Days I don’t like….go like this…
this day– i finished all the work i had to do by 9 o’clock in the morning. you would think that was the best thing, right? the day yawns before you, so much possibility….
i had that 2nd! eye appointment with the 4000 tests, eyes stretched and prodded and dropped and glared at…
then groceries for the meals … no breaks this week as their dad is on his vacation. no night off during the week, and a full weekend of all the things… (but we’re going to do pumpkins, which we missed last year… and i know, pumpkins are for me, and i’ll be bitterly doing it alone once it gets scooped…. but knowing slices and dices the bitterness doesn’t it… i wonder how i can make it mine this year…maybe the drill?)
and it stretches, the making dinners, the temperflares around cooking… the consciousness of cost of eating out… we make do with lots of frozen food hitting the stovetop…

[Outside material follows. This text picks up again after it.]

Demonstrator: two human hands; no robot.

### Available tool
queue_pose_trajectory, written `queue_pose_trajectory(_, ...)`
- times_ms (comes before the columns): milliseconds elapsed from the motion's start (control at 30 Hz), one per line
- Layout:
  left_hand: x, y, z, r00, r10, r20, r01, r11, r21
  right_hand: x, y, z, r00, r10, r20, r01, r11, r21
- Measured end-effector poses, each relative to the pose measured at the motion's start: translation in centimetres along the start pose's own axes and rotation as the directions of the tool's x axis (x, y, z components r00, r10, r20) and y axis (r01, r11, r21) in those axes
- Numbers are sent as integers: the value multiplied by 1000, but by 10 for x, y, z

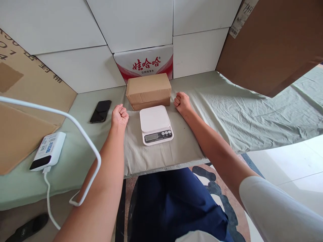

and i’m annoyed with myself that i don’t care about food. i wish more for my kids. but i can’t seem to make myself care more. i’ve tried… its been years now. i just want them to love what they are getting, and unless its kidfood, (bland, cheesy, white stuff, no sauce) …. they don’t.*
(*my eldest will eat anything, and is great about it, will still complain but he’s 13 so he’s literally starving to death at all times, even while chewing…)
i have this beautiful dish that i make with a roasted red pepper sauce, not spicy, just pureed with an onion, cream, parmesan and basil… on pasta… its delicious. absolutely. pretty straightforward to make… hearty and healthy, well, maybe not superhealthy (can cream ever be healthy, really?) but my god.
two of the three were begging me to wash off the pasta. screams of ‘i can taste the onion’…. a different two told me it made them feel physically sick – i even had to do a self-check to make sure i’d used all fresh ingredients. i had.
of course i had. JAYSUS.
being done with ‘work’ so early, not making a plan or a list because of the unknown factors surrounding the eye stuff. do i have glaucoma? i don’t know, but there’s a lot of people telling me about great concern… and again, i can’t be riled up about it. just assess and move on. life, man. something treatable? shit.
don’t TRY to make me worry, its not going to work. I’m full up with bigger problems.
so these are the days. i still haven’t showered. i think it might be a week now. the hat has become a necessary accessory to hide the clearly dirty hair. i’ll shower today, probably. typing it is embarassing.